The Dark Side of Seoul
Joe McPherson of ZenKimchi shares dark tales from Seoul's past
SEOUL, September 24, 2013 – Joe McPherson, popular food writer and founder of ZenKimchi, gave a talk called "The Dark Side of Seoul" as part of Asia Society Korea Center’s Monthly Luncheon Series. Mr. McPherson, an avid fan of ghost stories, decided to create a two and a half hour ghost tour called "The Dark Side of Seoul" after discovering a dearth of such activities in Seoul. "I was a big fan of ghost tours in London, Savannah, and New York," Mr. McPherson said. "But there were no ghost tours in Seoul and thought it would be fun to put something together."
He knew that a city with as long a history as Seoul likely had plenty of dark tales, but he ran into an unexpected challenge in digging them up. "We found that people are very secretive about ghost stories in Korea," Mr. McPherson said. "It took over a year of research and a lot of the stories came from historian Robert Neff."

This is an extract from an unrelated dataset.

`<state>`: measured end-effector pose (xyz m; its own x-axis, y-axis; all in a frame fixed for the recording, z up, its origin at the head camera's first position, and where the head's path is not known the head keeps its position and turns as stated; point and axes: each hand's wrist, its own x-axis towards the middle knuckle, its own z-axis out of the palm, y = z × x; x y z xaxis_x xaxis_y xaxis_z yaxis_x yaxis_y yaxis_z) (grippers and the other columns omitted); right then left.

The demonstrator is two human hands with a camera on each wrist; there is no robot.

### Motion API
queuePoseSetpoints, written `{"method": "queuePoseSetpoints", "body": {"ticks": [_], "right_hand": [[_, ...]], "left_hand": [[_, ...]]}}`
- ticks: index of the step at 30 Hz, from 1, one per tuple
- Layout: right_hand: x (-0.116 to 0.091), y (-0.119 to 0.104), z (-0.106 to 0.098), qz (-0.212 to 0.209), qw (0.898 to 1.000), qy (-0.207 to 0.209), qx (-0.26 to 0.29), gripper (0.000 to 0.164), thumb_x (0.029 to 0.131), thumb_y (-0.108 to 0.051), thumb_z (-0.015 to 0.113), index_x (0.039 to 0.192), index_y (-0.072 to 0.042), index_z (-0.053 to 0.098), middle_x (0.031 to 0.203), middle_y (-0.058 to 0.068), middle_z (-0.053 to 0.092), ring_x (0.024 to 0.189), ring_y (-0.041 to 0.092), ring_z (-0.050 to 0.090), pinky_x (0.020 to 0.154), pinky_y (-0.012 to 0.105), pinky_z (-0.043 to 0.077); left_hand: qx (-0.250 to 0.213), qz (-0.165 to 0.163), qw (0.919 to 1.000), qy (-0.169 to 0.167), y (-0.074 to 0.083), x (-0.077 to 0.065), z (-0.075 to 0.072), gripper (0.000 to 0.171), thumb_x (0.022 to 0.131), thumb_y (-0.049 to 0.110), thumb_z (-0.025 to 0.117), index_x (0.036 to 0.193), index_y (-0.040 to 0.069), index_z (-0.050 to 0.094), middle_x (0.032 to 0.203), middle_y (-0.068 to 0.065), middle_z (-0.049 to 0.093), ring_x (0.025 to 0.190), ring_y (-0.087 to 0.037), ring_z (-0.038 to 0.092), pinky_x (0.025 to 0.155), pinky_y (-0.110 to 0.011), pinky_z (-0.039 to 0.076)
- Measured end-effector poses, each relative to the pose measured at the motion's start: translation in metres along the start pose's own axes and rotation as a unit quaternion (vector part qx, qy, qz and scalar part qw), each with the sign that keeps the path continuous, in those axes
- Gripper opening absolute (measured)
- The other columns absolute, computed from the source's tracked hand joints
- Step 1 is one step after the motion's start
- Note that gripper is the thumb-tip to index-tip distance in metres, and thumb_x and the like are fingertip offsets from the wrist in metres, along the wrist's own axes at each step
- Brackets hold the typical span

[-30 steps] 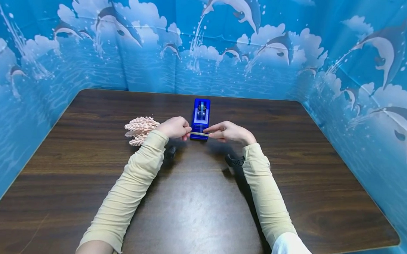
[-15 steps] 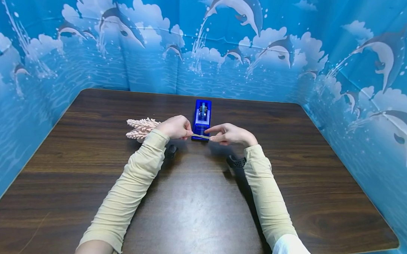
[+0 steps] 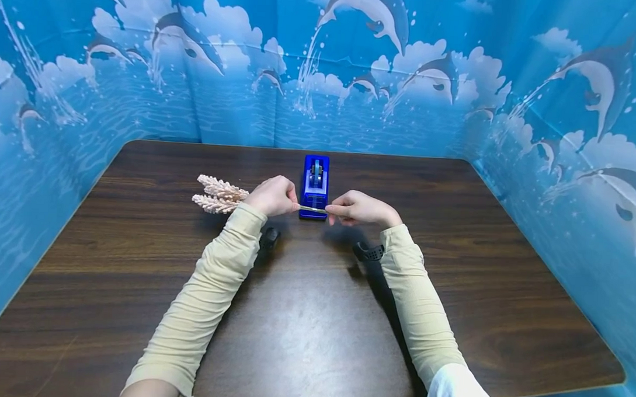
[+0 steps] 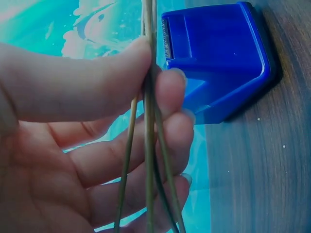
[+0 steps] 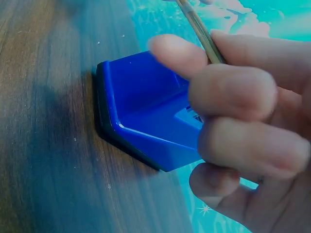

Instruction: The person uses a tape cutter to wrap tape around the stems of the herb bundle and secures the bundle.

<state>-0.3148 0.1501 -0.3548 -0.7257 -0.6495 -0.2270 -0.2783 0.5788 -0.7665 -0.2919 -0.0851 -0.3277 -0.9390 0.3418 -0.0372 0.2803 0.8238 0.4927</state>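
In the head view, a bunch of pale pink dried flowers (image 3: 218,196) sticks out to the left behind my left hand (image 3: 273,197). Its thin stems (image 3: 312,209) run across to my right hand (image 3: 357,208). Thumb and index finger of the left hand pinch the bundle, and in the left wrist view several loose stems (image 4: 149,170) fan out below that pinch. The right hand pinches the other end of the stems (image 5: 201,31), its remaining fingers curled. A glossy band, perhaps clear tape, shows on them. Just beyond the stems stands a blue tape dispenser (image 3: 314,181).
The dark wood table (image 3: 314,315) carries the dispenser close to its far edge. A blue curtain (image 3: 322,70) with dolphins hangs around the back and sides. Black wrist-worn devices (image 3: 367,251) hang beneath both wrists.
The flower heads have turned and now show as two spread sprigs. My right index finger, stretched out earlier, has come down onto the stems. The dispenser stays in place.
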Motion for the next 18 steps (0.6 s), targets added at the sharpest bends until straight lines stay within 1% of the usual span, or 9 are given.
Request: {"method": "queuePoseSetpoints", "body": {"ticks": [4, 9, 12, 15, 16, 18], "right_hand": [[0.0003, 0.0013, -0.0006, 0.003, 1.0, 0.018, -0.002, 0.04, 0.101, -0.025, 0.052, 0.092, 0.012, 0.063, 0.06, -0.003, 0.051, 0.051, 0.01, 0.045, 0.049, 0.023, 0.038], [0.0002, 0.0036, -0.0009, 0.003, 0.999, 0.044, -0.012, 0.034, 0.098, -0.023, 0.057, 0.089, 0.01, 0.062, 0.061, -0.003, 0.054, 0.053, 0.011, 0.05, 0.054, 0.026, 0.045], [0.0, 0.004, -0.0014, 0.003, 0.998, 0.056, -0.015, 0.031, 0.097, -0.023, 0.059, 0.088, 0.007, 0.063, 0.062, -0.002, 0.055, 0.054, 0.012, 0.051, 0.057, 0.031, 0.049], [-0.0005, 0.0033, -0.002, 0.004, 0.998, 0.06, -0.015, 0.029, 0.096, -0.022, 0.06, 0.089, 0.005, 0.063, 0.063, -0.001, 0.055, 0.056, 0.013, 0.053, 0.061, 0.037, 0.052], [-0.0007, 0.0032, -0.0022, 0.005, 0.998, 0.061, -0.016, 0.029, 0.096, -0.022, 0.06, 0.089, 0.005, 0.063, 0.063, -0.001, 0.055, 0.056, 0.013, 0.054, 0.062, 0.039, 0.053], [-0.0016, 0.0021, -0.0022, 0.006, 0.998, 0.063, -0.015, 0.029, 0.095, -0.022, 0.061, 0.09, 0.006, 0.063, 0.063, -0.001, 0.055, 0.056, 0.013, 0.054, 0.064, 0.043, 0.053]], "left_hand": [[-0.001, 0.0, 1.0, -0.001, 0.0016, -0.0005, 0.0003, 0.016, 0.08, 0.019, 0.073, 0.074, 0.007, 0.065, 0.087, -0.011, 0.069, 0.081, -0.025, 0.059, 0.08, -0.039, 0.047], [-0.011, -0.007, 0.9998, -0.012, 0.0021, -0.0005, 0.0025, 0.017, 0.079, 0.018, 0.076, 0.073, 0.008, 0.063, 0.086, -0.01, 0.068, 0.081, -0.024, 0.059, 0.078, -0.038, 0.046], [-0.016, -0.018, 0.9993, -0.028, 0.0024, 0.0001, 0.0033, 0.019, 0.085, 0.023, 0.072, 0.082, 0.006, 0.066, 0.088, -0.008, 0.066, 0.082, -0.022, 0.057, 0.077, -0.036, 0.045], [-0.01, -0.02, 0.9986, -0.049, 0.0028, 0.002, 0.0042, 0.027, 0.092, 0.027, 0.063, 0.094, 0.001, 0.07, 0.086, -0.005, 0.064, 0.079, -0.019, 0.053, 0.073, -0.032, 0.043], [-0.005, -0.015, 0.9984, -0.055, 0.0028, 0.0026, 0.0047, 0.029, 0.093, 0.027, 0.061, 0.096, 0.0, 0.072, 0.085, -0.004, 0.063, 0.078, -0.019, 0.052, 0.071, -0.031, 0.042], [0.005, -0.004, 0.9981, -0.062, 0.0026, 0.0043, 0.006, 0.027, 0.093, 0.024, 0.06, 0.096, 0.001, 0.074, 0.081, -0.002, 0.063, 0.076, -0.018, 0.051, 0.069, -0.028, 0.04]]}}
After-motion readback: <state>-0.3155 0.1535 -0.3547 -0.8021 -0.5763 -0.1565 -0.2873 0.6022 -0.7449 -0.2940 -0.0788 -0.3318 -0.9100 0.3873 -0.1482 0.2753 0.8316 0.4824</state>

Mr. McPherson shared the story of how Jae-gol, the "alley of ashes," near modern-day Anguk station got its name. Bukcheon was an area of the city where many Korean aristocrats settled due to its proximity to the royal palaces. King Tanjong ascended the throne in 1452, but the transition to power was anything but smooth. "His uncle was famous Prince Suyang, who was not a very nice character in Korean history," Mr. McPherson said. "He got jealous of the 12-year-old upstart and in 1453, he had his men hide out in Bukcheon." When King Tanjong and his ministers and retainers were going by, Prince Suyong's men ambushed them, slaughtering a great number of them. "There was so much death that they couldn't count how many people died," he explained. "The smell was so bad that they had to burn fires for days."

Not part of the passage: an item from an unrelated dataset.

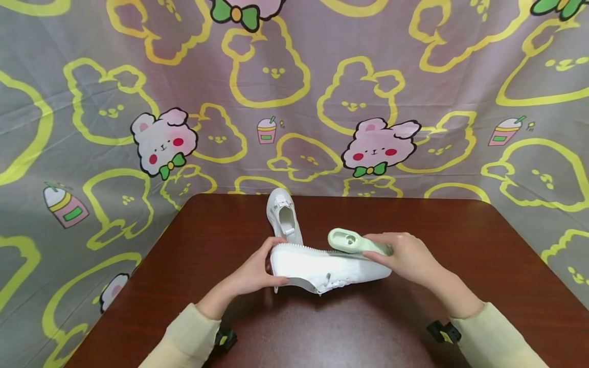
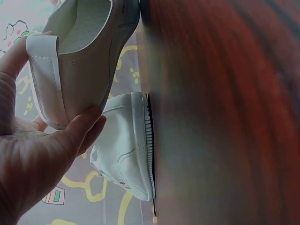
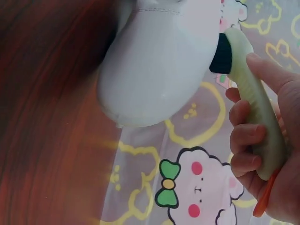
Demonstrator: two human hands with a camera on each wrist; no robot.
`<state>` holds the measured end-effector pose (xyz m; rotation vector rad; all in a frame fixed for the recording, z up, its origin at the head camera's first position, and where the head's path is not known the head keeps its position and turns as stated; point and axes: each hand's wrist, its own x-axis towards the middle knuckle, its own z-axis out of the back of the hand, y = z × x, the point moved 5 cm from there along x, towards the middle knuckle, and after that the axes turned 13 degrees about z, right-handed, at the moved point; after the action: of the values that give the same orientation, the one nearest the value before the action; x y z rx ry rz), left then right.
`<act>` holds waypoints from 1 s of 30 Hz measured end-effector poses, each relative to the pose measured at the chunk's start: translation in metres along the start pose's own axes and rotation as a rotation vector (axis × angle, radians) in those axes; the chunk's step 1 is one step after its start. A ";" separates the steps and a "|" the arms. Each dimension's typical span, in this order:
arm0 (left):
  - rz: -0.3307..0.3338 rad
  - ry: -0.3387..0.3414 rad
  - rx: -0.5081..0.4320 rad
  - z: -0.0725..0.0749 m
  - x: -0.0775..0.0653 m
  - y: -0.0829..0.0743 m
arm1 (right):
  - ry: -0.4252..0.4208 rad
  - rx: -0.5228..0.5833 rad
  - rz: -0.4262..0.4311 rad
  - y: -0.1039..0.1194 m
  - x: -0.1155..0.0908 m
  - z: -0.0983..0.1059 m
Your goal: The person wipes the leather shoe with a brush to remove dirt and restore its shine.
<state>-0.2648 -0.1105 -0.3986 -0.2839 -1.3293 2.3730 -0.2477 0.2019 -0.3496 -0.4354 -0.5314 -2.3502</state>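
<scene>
A white shoe [image 1: 308,266] is tipped on its side above the table, sole away from me and toe to the right. My left hand [image 1: 253,271] grips it by the heel, thumb on one side and fingers on the other in the left wrist view. In my right hand [image 1: 411,257] is a pale green brush [image 1: 346,240], its fingers wrapped round the handle. Dark bristles [image 3: 222,54] meet the shoe's sole side in the right wrist view. An orange loop [image 3: 267,194] hangs from the handle's end.
Behind the held shoe, a second white shoe [image 1: 277,207] stands on the dark red-brown table [image 1: 221,225]. A grey cloth [image 1: 294,102] with yellow outlines and cartoon rabbits hangs round the table's back and sides.
</scene>
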 end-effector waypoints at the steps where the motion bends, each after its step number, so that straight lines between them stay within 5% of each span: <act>1: 0.004 -0.002 -0.004 0.000 0.000 0.000 | -0.007 0.004 0.002 0.001 0.000 0.001; 8: 0.001 -0.010 -0.009 0.000 0.001 0.000 | 0.023 0.091 0.158 0.028 0.004 -0.001; 14: 0.020 -0.004 -0.027 -0.001 0.002 0.002 | 0.102 0.053 0.260 0.046 0.005 -0.009; 25: 0.014 0.001 -0.019 -0.001 0.002 0.003 | 0.014 -0.013 0.068 0.009 0.012 0.000; 30: -0.033 -0.015 0.000 0.000 0.002 0.003 | -0.002 0.060 0.107 0.016 0.013 0.001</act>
<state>-0.2675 -0.1111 -0.4006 -0.2426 -1.3299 2.3521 -0.2457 0.1847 -0.3387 -0.4277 -0.5636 -2.2264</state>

Mr. McPherson continued by sharing stories about the Restaurant Blood Ghost, the Yanghwajin Foreigners Cemetery, the Gwangtonggyo Bridge, as well as more modern ghost stories. The talk was followed by an engaging discussion with the audience and Mr. McPherson on topics such as the nature of Korean culture's superstitions and ghost stories from different countries around the world.